Timeline and Deadlines (All Pathways)

Regardless of which pathway you choose:

2026 (100,000+ sq ft buildings):

  • Complete energy audit by June 2026
  • Select and document pathway by September 2026
  • Submit benchmarking and compliance declaration by November 1 / December 31

2027 (50,000–99,999 sq ft buildings):

  • Complete audit by September 2026
  • Select and document pathway by December 2026
  • Submit by November 1 / December 31, 2027

2030 (Phase 2 Ratchet):

  • All pathways tighten: 29% reduction targets, revised EUI targets possible
  • Plan Phase 1 improvements with Phase 2 in mind

Real-World Pathway Selection Framework

Decision tree for choosing your pathway:

Is your building's current EUI at or below the Pathway 1 target?
├─ YES → Pathway 1 (audit + document; done)
└─ NO → Is your building 5–15% above target?
    ├─ YES → Can you afford $25–$100K in improvements?
    │   ├─ YES → Pathway 2 (most cost-effective for most buildings)
    │   └─ NO → Pathway 3 (leverage grid improvements)
    └─ NO → Is on-site solar feasible and affordable?
        ├─ YES → Pathway 4 (solar + RECs)
        └─ NO → Pathway 3 (GHG target without renewables) or negotiate hardship exemption

Bottom Line

Pathway 1 is the easiest if you qualify. If not, Pathway 2 is the most common choice for buildings in Xcel Energy territory with good rebate access. Pathway 3 makes sense for healthcare and high-EUI buildings. Pathway 4 is for organizations committed to aggressive carbon reduction and with capital for renewable energy.

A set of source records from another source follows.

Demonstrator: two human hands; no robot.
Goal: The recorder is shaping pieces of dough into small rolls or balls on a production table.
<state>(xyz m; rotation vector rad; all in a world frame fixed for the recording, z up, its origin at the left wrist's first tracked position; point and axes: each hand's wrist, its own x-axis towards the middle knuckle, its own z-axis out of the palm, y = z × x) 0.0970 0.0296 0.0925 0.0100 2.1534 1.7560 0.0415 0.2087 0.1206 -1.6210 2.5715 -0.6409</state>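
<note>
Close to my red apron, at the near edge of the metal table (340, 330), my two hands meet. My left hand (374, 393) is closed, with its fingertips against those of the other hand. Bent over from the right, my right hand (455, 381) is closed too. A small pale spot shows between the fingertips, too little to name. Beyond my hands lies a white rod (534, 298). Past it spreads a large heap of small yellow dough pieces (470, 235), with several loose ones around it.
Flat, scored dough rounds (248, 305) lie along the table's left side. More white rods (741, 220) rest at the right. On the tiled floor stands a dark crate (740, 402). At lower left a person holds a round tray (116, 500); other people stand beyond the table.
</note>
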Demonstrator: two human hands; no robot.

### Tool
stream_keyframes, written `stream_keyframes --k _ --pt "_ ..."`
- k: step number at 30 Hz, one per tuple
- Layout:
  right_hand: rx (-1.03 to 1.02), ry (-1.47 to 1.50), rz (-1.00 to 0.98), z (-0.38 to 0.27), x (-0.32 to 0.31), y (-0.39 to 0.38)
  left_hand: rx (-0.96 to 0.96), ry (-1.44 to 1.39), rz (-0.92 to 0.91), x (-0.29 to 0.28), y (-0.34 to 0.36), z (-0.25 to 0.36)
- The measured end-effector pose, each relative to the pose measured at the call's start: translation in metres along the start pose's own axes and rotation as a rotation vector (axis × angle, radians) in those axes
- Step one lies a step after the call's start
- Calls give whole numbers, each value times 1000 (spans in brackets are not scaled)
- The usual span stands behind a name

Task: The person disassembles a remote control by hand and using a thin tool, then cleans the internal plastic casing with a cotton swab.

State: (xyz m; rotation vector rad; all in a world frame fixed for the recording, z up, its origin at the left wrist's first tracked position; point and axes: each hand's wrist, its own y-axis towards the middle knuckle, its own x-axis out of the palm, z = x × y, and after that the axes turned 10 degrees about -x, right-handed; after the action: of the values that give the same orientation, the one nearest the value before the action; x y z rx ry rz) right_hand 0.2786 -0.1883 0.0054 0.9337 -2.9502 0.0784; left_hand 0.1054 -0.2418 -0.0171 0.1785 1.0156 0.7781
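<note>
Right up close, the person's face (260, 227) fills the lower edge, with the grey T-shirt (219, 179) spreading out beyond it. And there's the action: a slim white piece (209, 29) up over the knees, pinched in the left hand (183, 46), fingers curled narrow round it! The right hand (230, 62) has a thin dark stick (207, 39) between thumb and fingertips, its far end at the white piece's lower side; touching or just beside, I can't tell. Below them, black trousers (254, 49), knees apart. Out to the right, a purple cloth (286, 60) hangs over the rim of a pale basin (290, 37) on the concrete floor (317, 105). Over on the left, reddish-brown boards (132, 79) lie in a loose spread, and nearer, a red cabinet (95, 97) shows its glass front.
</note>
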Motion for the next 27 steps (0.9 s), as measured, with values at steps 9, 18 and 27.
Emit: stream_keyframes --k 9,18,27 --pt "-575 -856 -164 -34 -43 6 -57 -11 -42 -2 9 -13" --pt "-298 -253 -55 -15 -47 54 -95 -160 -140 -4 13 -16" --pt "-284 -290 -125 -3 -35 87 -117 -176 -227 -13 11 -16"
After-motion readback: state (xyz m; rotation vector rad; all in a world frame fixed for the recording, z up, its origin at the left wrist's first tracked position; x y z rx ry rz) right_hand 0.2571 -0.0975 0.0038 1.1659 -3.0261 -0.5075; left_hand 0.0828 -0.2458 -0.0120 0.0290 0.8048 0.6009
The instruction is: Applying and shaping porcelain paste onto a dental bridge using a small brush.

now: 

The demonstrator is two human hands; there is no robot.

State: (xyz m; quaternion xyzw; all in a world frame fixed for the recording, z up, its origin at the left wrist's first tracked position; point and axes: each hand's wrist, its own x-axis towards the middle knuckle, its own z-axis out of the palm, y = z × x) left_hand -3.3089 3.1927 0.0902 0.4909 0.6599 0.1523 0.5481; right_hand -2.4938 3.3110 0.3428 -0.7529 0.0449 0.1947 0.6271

The key is choosing early—by spring 2026 for the 2026 deadline, by fall 2026 for the 2027 deadline. Buildings that wait until Q4 often find themselves forced into more expensive pathways because quick-win options are exhausted.

Start with an ASHRAE Level 2 audit. Your auditor will model all four pathways for your specific building and recommend the one that balances compliance obligation with your budget and operational goals.

The pathway you choose defines your compliance timeline, capex, and operational changes over the next 4 years. Choose wisely—and choose soon.